Immer in Bewegung, nie in geordneten Bahnen
Besuchte man den Schweizer Starfotografen zu Hause im Zürcher Oberland, wie es annabelle im Jahr 2005 durfte, hiess das auf eine Reise gehen: hier kenianische Suaheli-Hochzeitsbetten aus dem vorletzten Jahrhundert, da eine Meerjungfrau aus Holz und Millionen Jahre alte Haifischzahnfossile aus Mexiko, da noch ein Schrank, der mit marokkanischen Webteppichen vollgestopft ist. «Ich bin halt ein Sammler», sagte er damals. Die Wohnung war das Abbild der Rastlosigkeit eines Mannes, der schon immer gern Grenzen überschritten hat – erstmals Ende der Sechzigerjahre auch jene nach Afrika.
Jodeln als Waffe
Damals soll er Jodeln als Waffe eingesetzt haben, wenns brenzlig wurde: «Ich wusste von meinen früheren Reisen: Bringst du Afrikaner zum Lachen, hast du sie auf deiner Seite. Also sagte ich zum Rebellenchef: Ich habe zwar keine Papiere, aber ich kann dir beweisen, dass ich Schweizer bin. Es gibt einen Gesang, den können nur Schweizer. Er nennt sich Jodeln. Wie ein Verrückter fing ich an zu jodeln und herumzuhüpfen, so lange, bis tatsächlich das gesamte Dorf vor Lachen am Boden lag», erzählte Feurer der damaligen annabelle-Chefin Silvia Binggeli. Der Rebellenchef wollte später von Hans Feurer fotografiert werden.

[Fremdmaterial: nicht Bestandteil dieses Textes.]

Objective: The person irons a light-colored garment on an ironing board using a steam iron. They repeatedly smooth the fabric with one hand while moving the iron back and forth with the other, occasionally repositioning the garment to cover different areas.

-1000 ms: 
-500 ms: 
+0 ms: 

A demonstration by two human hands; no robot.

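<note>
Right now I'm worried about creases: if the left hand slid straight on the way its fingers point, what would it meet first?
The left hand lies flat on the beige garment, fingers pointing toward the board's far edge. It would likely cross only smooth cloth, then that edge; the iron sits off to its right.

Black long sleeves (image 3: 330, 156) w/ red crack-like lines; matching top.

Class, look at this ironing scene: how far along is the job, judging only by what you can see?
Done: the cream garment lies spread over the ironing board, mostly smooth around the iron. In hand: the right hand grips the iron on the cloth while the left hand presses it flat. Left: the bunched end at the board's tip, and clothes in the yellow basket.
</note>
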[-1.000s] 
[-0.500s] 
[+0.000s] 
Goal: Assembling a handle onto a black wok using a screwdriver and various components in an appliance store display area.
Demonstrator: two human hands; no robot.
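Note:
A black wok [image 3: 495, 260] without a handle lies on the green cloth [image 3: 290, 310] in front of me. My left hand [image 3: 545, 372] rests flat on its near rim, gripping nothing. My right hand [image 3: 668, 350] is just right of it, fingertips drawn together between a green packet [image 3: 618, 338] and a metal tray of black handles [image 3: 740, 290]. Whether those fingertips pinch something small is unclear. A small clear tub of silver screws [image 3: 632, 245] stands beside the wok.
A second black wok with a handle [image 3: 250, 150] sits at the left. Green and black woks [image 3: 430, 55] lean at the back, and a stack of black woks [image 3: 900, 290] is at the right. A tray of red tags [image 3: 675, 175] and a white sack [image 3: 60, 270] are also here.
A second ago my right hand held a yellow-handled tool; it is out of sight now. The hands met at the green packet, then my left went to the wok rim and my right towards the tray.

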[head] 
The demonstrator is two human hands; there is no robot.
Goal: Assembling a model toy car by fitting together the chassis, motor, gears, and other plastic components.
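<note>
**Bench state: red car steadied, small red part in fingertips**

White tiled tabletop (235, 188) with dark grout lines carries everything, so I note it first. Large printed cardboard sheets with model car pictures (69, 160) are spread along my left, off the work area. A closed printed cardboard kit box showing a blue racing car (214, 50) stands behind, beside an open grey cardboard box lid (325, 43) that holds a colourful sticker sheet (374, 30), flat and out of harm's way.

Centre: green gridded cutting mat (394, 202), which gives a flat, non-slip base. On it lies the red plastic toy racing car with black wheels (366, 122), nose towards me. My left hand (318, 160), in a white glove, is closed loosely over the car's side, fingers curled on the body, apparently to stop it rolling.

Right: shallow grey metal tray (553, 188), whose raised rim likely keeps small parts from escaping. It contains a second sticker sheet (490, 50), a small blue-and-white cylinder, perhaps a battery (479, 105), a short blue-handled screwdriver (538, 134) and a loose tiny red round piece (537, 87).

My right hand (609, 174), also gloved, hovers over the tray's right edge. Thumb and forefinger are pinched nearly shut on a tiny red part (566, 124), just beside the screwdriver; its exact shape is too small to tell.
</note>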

Humor, ein unstillbarer Durst nach Abenteuern und grosse Ambitionen: Warum er sich denn ausgerechnet im zürcherischen Dorf Wald niedergelassen habe, fragte sich wohl so mancher. Dort, wo der Horizont so eng ist. «Ich habe mich immer wieder gern zurückgezogen», erklärte er. «Ich stehe nicht gern im Mittelpunkt, bin nicht mondän. Ich bin ein Beobachter.»